# YOUR INSTRUCTIONS
Restate the whole listing below word for word and keep the images out.

::::

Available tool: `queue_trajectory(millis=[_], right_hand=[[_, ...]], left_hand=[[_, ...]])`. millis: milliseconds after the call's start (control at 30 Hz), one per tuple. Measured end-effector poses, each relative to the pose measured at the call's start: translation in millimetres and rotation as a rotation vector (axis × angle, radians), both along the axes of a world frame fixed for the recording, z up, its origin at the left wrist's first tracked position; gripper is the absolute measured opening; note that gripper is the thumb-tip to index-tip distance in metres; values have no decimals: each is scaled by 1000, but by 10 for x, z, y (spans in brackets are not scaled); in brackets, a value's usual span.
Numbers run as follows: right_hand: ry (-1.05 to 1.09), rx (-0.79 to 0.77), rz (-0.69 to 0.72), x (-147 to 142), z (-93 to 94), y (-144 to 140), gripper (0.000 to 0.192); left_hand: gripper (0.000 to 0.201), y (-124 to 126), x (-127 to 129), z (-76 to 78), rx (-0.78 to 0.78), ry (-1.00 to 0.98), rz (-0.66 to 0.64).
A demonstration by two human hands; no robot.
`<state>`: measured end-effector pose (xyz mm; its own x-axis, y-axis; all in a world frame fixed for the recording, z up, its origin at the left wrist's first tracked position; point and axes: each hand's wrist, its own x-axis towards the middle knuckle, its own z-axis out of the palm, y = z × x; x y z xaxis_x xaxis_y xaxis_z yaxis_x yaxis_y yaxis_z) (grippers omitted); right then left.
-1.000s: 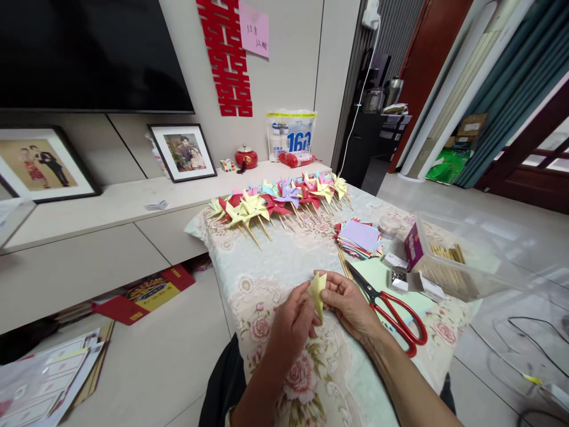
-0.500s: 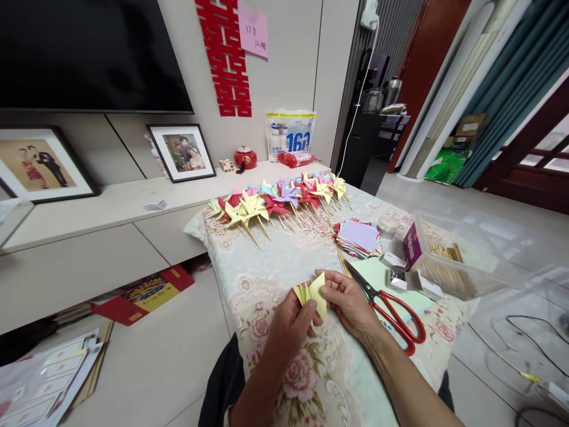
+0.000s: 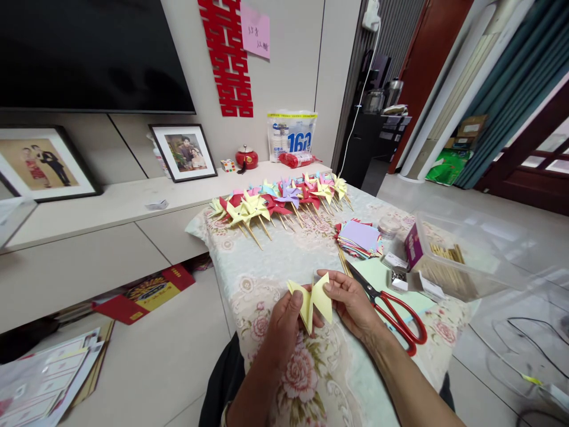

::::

# OUTPUT OF THE TASK
Available tool: `queue_trajectory(millis=[_], right_hand=[[_, ...]], left_hand=[[_, ...]])`. millis: milliseconds after the call's start (control at 30 Hz), one per tuple. Measured end-effector poses, each relative to the pose measured at the call's start: translation in millimetres and rotation as a rotation vector (axis × angle, radians), both along the axes of a world frame fixed for the recording, z up, its origin at the left wrist's first tracked position; gripper is the absolute measured opening; note that gripper is the thumb-tip to index-tip distance in metres; values have no decimals: each is scaled by 1000, but by 10 for x, z, y (spans in brackets are not scaled); in brackets, a value's usual span.
Numbers run as follows: right_hand: ry (-1.05 to 1.09), rx (-0.79 to 0.77), rz (-0.69 to 0.72), x (-147 to 142), z (-93 to 94), y (-144 to 140), gripper (0.000 to 0.192); left_hand: gripper (0.000 to 0.201), y (-124 to 126), x (-127 to 129), z (-76 to 78), rx (-0.78 to 0.78), ry (-1.00 to 0.98), rz (-0.66 to 0.64).
A demonstration by two human hands; no robot.
`<state>`: measured end-effector pose (xyz mm; its own x-axis, y-axis; all in a world frame fixed for the recording, z up, its origin at the left wrist's first tracked position; point and axes: each hand's wrist, its own x-axis towards the middle knuckle, its own z-axis out of the palm, y = z × x; x y z xaxis_x xaxis_y xaxis_z yaxis_x yaxis_y yaxis_z) (grippers omitted); right then left.
-1.000s: 
-0.500s: 
+0.000s: 

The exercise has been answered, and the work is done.